Saved data entries:
※

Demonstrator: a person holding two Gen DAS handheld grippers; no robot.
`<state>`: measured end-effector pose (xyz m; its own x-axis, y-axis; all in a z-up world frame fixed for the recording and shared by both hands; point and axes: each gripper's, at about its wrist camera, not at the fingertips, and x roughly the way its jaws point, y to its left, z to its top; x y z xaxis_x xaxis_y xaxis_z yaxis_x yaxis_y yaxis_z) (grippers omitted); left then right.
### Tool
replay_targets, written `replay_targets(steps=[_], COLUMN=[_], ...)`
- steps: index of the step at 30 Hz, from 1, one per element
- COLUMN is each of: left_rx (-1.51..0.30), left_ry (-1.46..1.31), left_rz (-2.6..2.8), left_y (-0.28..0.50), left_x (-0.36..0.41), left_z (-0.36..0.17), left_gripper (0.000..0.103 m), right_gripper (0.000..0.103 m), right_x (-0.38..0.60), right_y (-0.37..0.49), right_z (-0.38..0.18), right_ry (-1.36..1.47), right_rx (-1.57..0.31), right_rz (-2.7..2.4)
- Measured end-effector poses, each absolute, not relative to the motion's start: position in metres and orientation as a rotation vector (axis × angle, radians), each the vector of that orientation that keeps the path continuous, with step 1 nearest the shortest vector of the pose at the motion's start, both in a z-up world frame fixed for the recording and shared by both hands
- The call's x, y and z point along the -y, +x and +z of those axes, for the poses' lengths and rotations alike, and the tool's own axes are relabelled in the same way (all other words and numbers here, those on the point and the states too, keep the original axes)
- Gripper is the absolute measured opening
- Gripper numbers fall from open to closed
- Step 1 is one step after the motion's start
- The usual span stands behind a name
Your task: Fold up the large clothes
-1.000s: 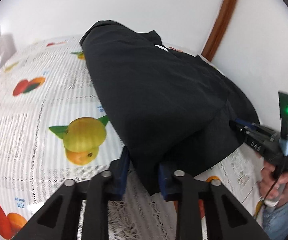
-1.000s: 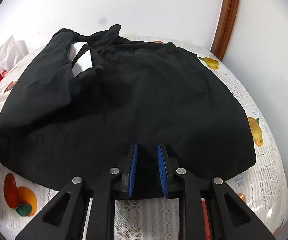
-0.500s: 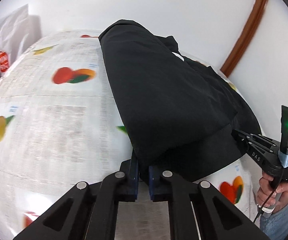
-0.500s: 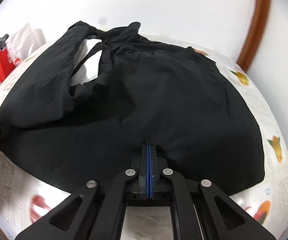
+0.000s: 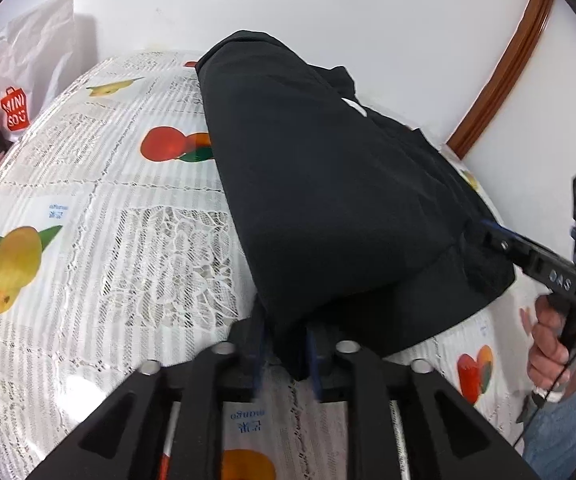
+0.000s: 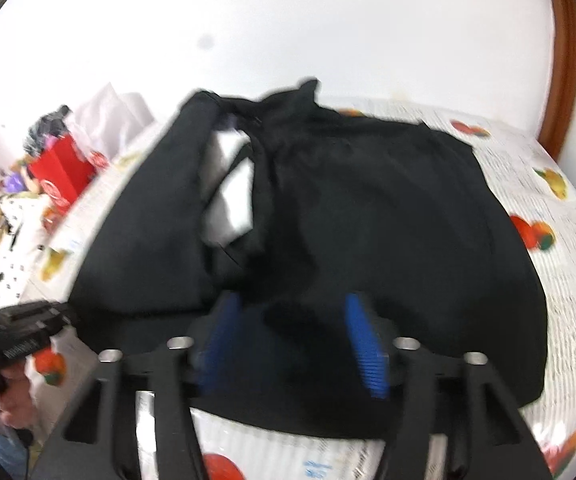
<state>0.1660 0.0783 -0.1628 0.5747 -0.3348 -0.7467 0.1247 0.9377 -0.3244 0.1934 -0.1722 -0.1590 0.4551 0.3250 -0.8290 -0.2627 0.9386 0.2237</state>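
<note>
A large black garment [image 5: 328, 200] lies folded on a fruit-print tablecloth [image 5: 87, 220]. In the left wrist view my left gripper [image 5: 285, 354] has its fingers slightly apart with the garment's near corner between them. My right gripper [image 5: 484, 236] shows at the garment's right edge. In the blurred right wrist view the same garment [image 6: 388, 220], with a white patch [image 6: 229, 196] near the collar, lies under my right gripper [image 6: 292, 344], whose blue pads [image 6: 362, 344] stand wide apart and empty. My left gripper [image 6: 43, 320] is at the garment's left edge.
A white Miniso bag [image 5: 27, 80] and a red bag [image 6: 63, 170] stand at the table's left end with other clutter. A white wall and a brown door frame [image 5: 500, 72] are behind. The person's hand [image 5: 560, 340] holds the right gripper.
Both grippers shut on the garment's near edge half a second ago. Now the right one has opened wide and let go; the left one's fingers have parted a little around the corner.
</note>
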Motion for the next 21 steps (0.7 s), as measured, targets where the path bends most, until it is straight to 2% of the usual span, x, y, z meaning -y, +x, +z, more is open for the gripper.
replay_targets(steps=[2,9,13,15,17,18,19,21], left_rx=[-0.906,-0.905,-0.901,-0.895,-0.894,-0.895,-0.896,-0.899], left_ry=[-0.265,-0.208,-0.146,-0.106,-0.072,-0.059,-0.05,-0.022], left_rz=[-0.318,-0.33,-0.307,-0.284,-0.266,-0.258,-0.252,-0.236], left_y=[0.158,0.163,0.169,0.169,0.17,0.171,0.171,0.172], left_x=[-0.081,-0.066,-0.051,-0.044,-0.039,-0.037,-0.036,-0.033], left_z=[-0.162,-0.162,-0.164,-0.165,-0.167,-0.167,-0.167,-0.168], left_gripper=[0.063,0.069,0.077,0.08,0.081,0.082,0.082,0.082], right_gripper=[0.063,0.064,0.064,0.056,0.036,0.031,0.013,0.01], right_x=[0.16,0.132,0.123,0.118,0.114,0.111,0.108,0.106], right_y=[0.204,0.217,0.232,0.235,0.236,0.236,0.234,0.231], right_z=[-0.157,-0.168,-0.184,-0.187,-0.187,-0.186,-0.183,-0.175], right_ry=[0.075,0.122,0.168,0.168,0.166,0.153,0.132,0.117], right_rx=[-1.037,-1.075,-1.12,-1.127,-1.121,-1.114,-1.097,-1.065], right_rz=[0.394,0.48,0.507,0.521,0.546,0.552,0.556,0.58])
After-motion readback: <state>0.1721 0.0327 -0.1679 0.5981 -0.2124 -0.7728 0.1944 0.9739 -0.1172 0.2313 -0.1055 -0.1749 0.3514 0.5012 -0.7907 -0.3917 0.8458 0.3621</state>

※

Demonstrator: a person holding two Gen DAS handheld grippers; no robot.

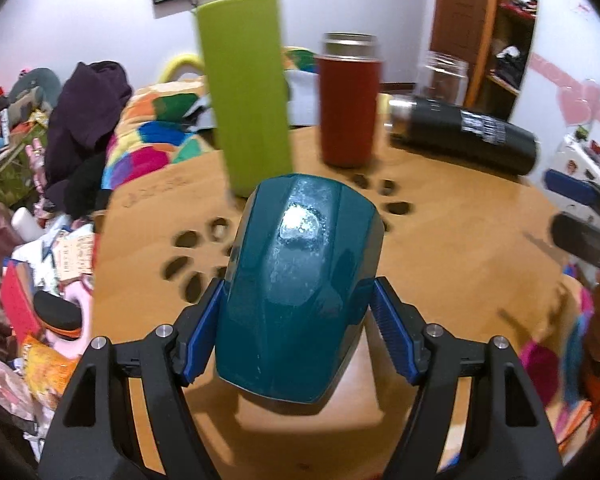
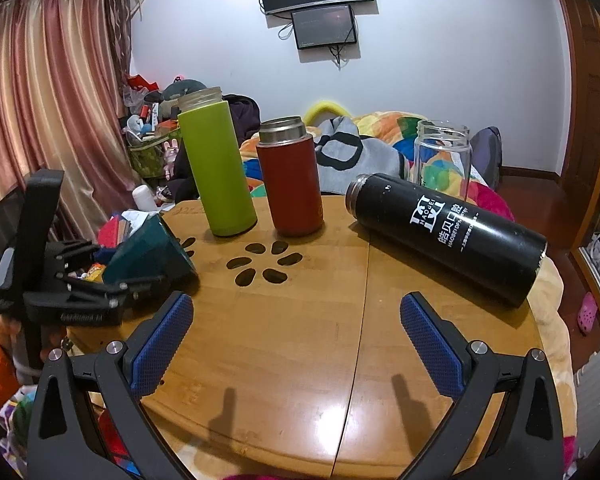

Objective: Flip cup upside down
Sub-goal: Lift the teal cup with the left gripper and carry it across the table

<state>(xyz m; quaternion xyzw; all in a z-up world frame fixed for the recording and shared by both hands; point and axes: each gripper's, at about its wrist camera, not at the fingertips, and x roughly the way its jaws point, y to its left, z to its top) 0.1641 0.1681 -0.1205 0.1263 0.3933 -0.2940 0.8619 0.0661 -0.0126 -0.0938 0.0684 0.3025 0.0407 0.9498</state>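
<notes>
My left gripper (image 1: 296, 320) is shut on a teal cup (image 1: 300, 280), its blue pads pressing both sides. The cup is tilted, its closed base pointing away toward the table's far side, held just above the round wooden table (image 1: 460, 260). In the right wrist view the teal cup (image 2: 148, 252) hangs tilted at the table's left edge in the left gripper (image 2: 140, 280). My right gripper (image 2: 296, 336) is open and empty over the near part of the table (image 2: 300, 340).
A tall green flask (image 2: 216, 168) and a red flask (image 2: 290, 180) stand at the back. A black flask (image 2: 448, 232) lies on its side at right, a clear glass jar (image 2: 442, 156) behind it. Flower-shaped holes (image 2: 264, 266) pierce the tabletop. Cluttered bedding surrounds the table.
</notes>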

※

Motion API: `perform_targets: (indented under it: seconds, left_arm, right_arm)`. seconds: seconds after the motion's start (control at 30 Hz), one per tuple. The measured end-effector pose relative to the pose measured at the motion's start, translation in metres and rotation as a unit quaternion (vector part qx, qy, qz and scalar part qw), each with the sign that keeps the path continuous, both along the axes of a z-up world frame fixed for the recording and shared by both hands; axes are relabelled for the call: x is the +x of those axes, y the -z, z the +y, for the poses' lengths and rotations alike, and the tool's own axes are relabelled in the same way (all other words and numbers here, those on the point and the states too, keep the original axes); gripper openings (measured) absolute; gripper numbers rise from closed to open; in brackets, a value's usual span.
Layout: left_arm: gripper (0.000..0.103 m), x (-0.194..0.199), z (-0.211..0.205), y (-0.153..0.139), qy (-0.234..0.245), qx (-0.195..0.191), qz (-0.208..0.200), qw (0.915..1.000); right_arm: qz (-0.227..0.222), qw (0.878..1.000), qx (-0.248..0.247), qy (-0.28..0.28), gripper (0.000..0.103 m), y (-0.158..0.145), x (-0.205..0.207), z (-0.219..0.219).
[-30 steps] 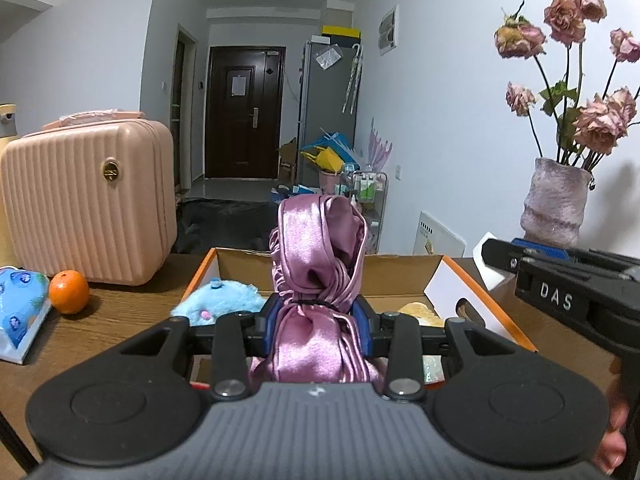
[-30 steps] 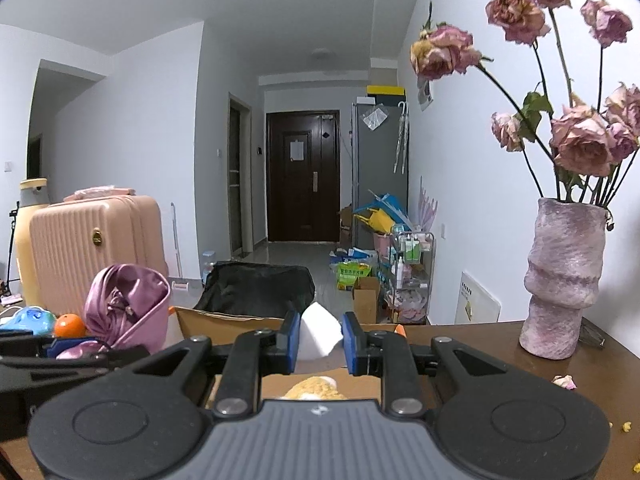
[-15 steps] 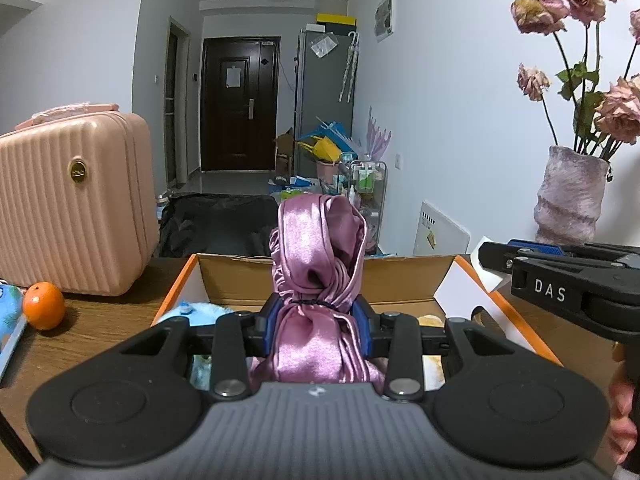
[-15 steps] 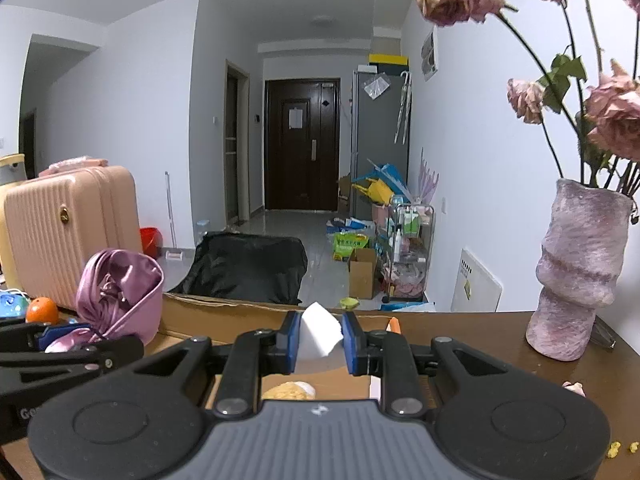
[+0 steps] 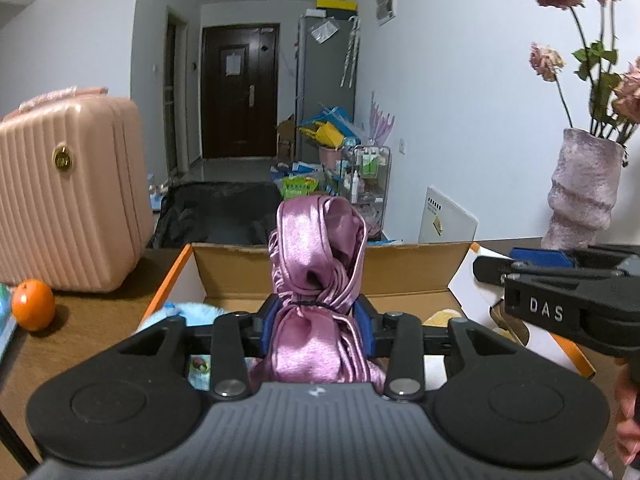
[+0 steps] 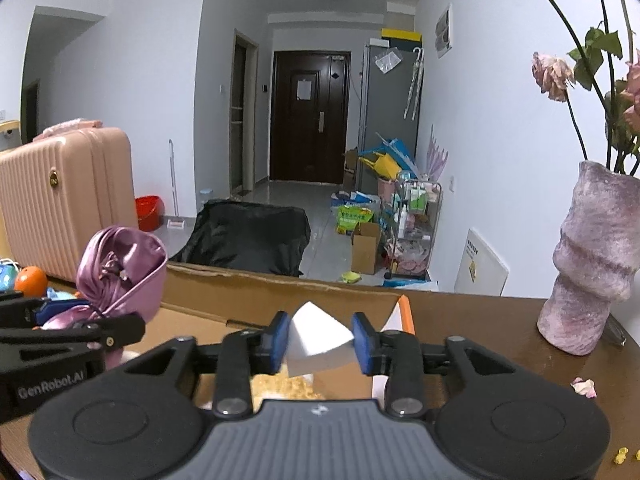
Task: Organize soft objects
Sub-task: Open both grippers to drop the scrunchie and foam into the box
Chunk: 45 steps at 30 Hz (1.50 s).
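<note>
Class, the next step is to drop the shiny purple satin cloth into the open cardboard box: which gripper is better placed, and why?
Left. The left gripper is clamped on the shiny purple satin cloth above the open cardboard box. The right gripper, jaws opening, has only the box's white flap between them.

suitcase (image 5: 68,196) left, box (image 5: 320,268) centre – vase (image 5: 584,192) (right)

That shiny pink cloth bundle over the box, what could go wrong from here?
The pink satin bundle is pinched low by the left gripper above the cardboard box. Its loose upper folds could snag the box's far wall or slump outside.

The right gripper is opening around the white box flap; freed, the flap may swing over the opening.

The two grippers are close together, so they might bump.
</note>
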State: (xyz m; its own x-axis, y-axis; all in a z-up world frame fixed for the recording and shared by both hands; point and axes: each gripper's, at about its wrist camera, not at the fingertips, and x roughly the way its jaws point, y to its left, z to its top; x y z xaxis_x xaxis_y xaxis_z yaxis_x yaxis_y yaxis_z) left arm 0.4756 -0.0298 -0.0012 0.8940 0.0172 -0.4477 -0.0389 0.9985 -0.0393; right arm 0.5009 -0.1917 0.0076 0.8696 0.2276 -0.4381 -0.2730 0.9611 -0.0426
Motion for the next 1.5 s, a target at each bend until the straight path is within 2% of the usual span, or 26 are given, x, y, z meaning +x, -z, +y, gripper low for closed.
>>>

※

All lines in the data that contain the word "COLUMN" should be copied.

replay_targets, written `replay_targets(steps=[_], COLUMN=[_], ...)`
- COLUMN is each of: left_rx (-1.51..0.30), left_ry (-1.46..1.31), left_rz (-2.6..2.8), left_y (-0.28..0.50), left_x (-0.36..0.41), left_z (-0.36..0.17), left_gripper (0.000..0.103 m), right_gripper (0.000..0.103 m), right_x (-0.38..0.60), right_y (-0.37..0.49), right_z (-0.38..0.18), right_ry (-1.36..1.47), right_rx (-1.57..0.31), right_rz (-2.7..2.4)

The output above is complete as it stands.